TASK DETAILS: From the records below, set down exactly the lines starting with the line that contains "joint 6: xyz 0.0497" and going on through the line that contains "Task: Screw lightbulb". Nothing else is wanted.

MATERIAL PROVIDED:
--- START ---
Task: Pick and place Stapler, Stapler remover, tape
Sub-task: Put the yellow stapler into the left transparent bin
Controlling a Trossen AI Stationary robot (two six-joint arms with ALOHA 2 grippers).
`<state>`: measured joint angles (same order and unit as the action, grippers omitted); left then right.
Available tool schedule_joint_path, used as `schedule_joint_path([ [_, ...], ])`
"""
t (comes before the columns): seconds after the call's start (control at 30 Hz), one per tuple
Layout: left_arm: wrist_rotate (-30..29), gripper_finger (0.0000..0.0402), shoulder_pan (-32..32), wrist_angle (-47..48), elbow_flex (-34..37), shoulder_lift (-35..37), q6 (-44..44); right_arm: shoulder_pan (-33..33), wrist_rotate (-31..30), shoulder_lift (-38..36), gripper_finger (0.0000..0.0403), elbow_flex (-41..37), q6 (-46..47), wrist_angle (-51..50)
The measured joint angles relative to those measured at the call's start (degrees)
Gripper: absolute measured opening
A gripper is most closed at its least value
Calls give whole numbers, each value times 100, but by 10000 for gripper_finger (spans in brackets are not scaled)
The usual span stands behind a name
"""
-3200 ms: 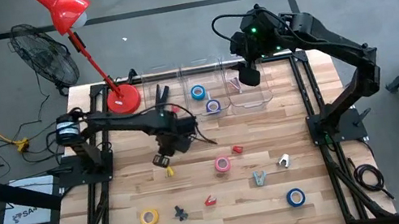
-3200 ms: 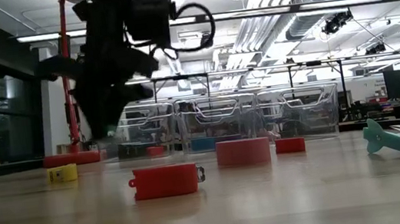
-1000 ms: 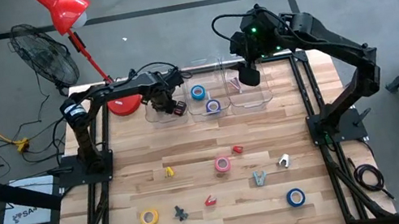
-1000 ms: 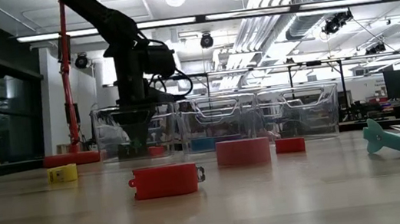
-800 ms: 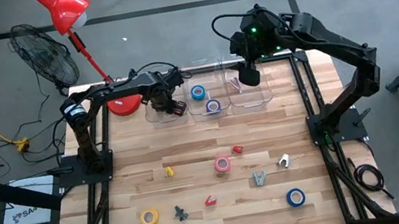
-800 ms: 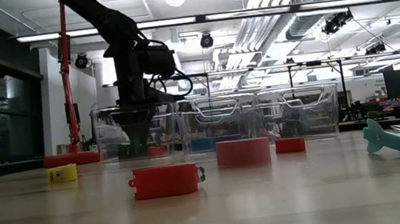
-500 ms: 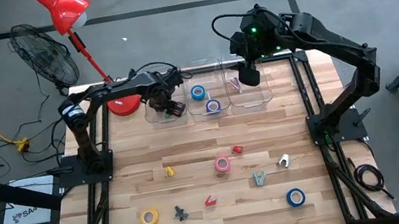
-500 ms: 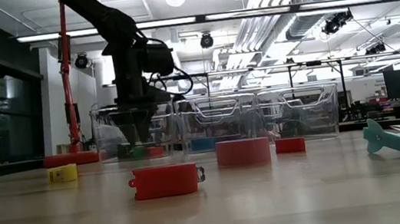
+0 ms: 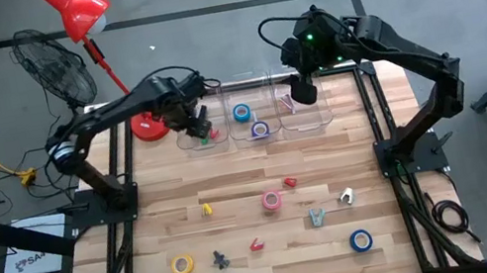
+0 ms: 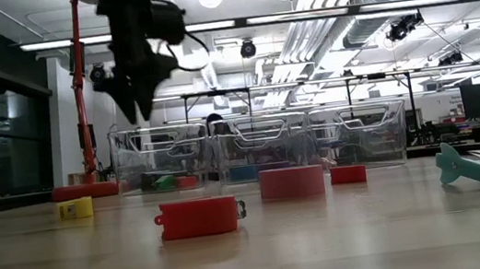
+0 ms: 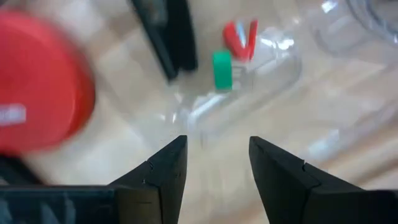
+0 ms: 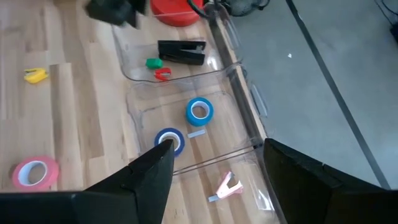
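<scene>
My left gripper (image 9: 196, 120) hangs open above the left clear bin (image 9: 186, 142); the low view shows it (image 10: 141, 99) well above the bin's rim. On that bin's floor lie a black stapler (image 12: 181, 51), a small green piece (image 11: 221, 70) and a red staple remover (image 11: 239, 36). The middle bin holds two blue tape rolls (image 12: 199, 111) (image 12: 169, 140). The right bin holds a pink staple remover (image 12: 228, 185). My right gripper (image 9: 304, 92) waits open over the right bin. On the table lie a pink tape (image 9: 272, 201), a yellow tape (image 9: 182, 264) and a blue tape (image 9: 359, 241).
A red lamp base (image 9: 150, 125) stands just left of the bins, its pole slanting toward the far-left corner. Loose on the table are a small yellow stapler (image 9: 205, 208), red pieces (image 9: 289, 182) (image 9: 257, 245), a teal remover (image 9: 316, 216), a white piece (image 9: 346, 197) and a dark piece (image 9: 219, 258).
My left gripper has risen out of the left bin and drawn back a little toward the table's left edge. A small green piece, hidden under it a second ago, now lies on the bin's floor. My right arm has kept still.
</scene>
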<state>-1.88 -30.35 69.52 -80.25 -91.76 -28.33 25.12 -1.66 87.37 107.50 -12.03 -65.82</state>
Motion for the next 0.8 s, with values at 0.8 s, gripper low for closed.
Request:
schedule_joint_path([
  [0.8,-490,167,3458,272,672,747,-5576,2,-246,0,237,0,130,-47],
])
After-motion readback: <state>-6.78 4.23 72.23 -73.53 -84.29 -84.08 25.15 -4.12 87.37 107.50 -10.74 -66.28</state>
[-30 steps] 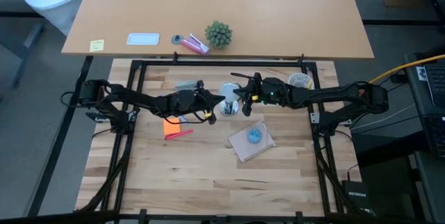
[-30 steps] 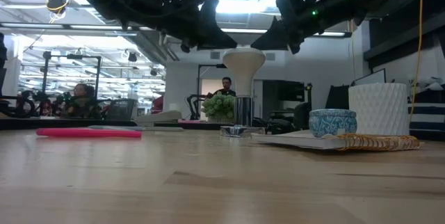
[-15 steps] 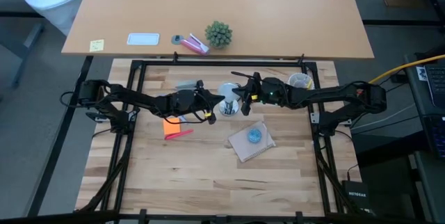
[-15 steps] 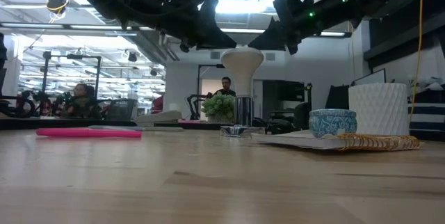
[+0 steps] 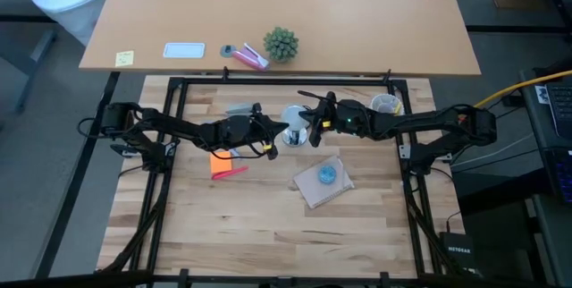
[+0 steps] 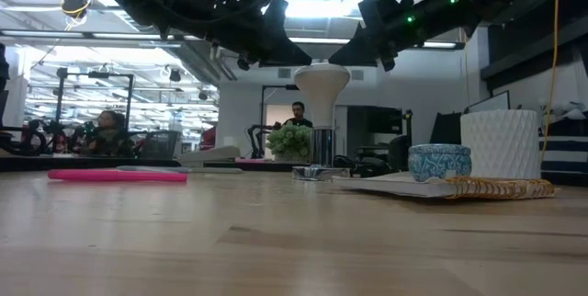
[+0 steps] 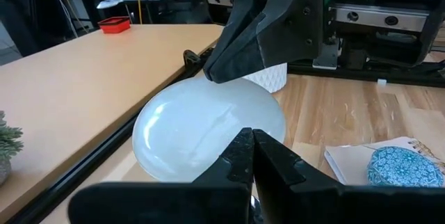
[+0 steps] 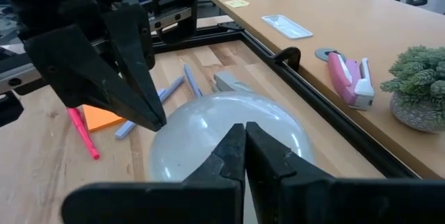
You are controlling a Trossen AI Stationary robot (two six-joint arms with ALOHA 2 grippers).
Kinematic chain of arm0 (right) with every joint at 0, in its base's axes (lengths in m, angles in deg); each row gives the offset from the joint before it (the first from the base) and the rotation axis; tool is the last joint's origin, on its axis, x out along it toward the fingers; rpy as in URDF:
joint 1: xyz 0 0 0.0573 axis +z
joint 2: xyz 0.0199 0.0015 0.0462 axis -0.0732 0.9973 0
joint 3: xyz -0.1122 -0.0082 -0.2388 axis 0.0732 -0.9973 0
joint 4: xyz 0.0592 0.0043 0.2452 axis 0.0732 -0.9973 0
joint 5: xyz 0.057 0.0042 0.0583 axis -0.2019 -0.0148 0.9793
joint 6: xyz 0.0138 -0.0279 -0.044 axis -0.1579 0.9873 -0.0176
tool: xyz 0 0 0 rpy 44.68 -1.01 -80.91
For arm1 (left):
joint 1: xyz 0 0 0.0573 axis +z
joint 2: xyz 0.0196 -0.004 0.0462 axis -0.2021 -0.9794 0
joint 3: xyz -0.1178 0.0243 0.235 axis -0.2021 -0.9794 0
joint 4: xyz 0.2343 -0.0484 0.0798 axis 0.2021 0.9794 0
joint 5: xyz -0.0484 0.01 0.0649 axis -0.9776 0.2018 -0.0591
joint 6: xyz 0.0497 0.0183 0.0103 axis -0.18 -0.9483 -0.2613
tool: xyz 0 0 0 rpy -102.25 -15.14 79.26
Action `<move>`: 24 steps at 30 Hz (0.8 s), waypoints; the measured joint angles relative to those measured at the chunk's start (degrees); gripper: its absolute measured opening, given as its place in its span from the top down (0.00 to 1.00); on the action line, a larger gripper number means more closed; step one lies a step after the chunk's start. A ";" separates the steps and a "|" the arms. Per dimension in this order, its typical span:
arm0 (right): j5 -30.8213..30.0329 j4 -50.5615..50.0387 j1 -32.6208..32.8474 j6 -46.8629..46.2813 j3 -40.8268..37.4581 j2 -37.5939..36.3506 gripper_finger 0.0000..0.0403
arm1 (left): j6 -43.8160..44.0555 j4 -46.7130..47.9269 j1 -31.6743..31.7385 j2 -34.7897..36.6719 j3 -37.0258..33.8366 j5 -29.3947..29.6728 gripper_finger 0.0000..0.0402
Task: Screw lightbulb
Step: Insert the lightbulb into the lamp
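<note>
- The lightbulb [image 5: 293, 119] stands upright in a socket [image 6: 319, 160] near the middle of the surface [image 5: 268, 234], toward its far edge.
- The left end effector [image 5: 281, 131] is at the bulb's 9 o'clock, the right end effector [image 5: 308, 125] at its 3 o'clock, both just beside it.
- A notebook [image 5: 322, 183] lies at the bulb's 5 o'clock, with a small round dish [image 5: 327, 174] on it.
- A marker [image 5: 230, 172] lies at 8 o'clock.
- A cup [image 5: 385, 104] sits at 2 o'clock.

From overhead, both arms crowd over the lightbulb [image 5: 293, 130] near the tabletop's [image 5: 268, 225] far edge, so little of it shows. At tabletop height, both arms run off the top of the low view. Whether the left pincer [image 6: 287, 54] and right pincer [image 6: 342, 55] touch the globe is unclear.
</note>
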 joint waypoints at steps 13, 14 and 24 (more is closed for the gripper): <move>-8.95 1.01 0.00 1.15 0.07 -0.13 0.97 | -0.09 -0.04 0.00 0.00 0.00 -0.02 1.00; -10.02 1.01 0.00 1.79 0.09 -0.15 0.97 | -0.09 -0.06 0.00 0.00 0.00 -0.02 1.00; -9.71 -2.87 0.00 3.99 0.15 -0.17 0.97 | -0.09 -0.13 0.00 0.00 0.00 -0.04 1.00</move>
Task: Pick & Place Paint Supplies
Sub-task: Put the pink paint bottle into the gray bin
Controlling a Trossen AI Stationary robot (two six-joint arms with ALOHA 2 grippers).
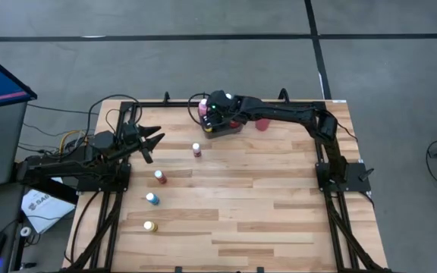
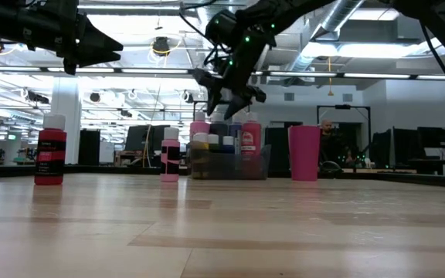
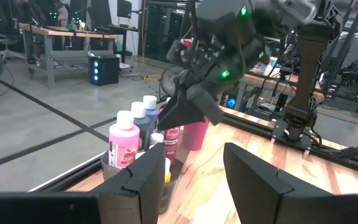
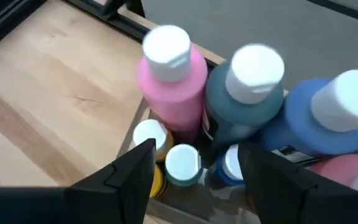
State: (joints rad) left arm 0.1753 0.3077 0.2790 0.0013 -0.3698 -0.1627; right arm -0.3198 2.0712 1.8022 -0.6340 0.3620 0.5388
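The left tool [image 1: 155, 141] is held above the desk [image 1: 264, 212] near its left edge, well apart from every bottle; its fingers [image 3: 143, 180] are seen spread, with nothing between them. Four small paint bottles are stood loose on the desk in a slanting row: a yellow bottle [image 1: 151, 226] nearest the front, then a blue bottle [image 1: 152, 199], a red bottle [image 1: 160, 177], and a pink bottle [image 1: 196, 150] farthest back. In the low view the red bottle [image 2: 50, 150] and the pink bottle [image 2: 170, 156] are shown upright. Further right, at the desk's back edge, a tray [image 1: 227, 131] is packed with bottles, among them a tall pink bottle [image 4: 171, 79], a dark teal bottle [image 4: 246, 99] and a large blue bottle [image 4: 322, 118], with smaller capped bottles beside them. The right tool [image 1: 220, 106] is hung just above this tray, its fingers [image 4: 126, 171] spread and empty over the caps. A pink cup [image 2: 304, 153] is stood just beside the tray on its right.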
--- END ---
OUTPUT FOR THIS TASK:
joint 6: xyz 0.0497 0.0183 0.0103 axis -0.18 -0.9483 -0.2613
tool: xyz 0 0 0 rpy -102.25 -15.14 79.26
Action `<move>`: 24 steps at 30 Hz (0.8 s), waypoints; the measured joint angles relative to those measured at the chunk's start (degrees); gripper: its absolute measured opening, given as its place in its span from the top down (0.00 to 1.00); on the action line, a larger gripper number means more closed; step one lies a step after the chunk's start. A ";" separates the steps and a "|" the arms. Per dimension in this order, its typical span:
arm0 (right): j5 -30.8213..30.0329 j4 -50.5615..50.0387 j1 -32.6208..32.8474 j6 -46.8629..46.2813 j3 -40.8268..37.4581 j2 -37.5939..36.3506 gripper_finger 0.0000..0.0403
arm1 (left): j6 -43.8160..44.0555 j4 -46.7130..47.9269 j1 -31.6743..31.7385 j2 -34.7897..36.6719 j3 -37.0258..33.8366 j5 -29.3947..29.6728 gripper_finger 0.0000..0.0402
Task: Screw lightbulb

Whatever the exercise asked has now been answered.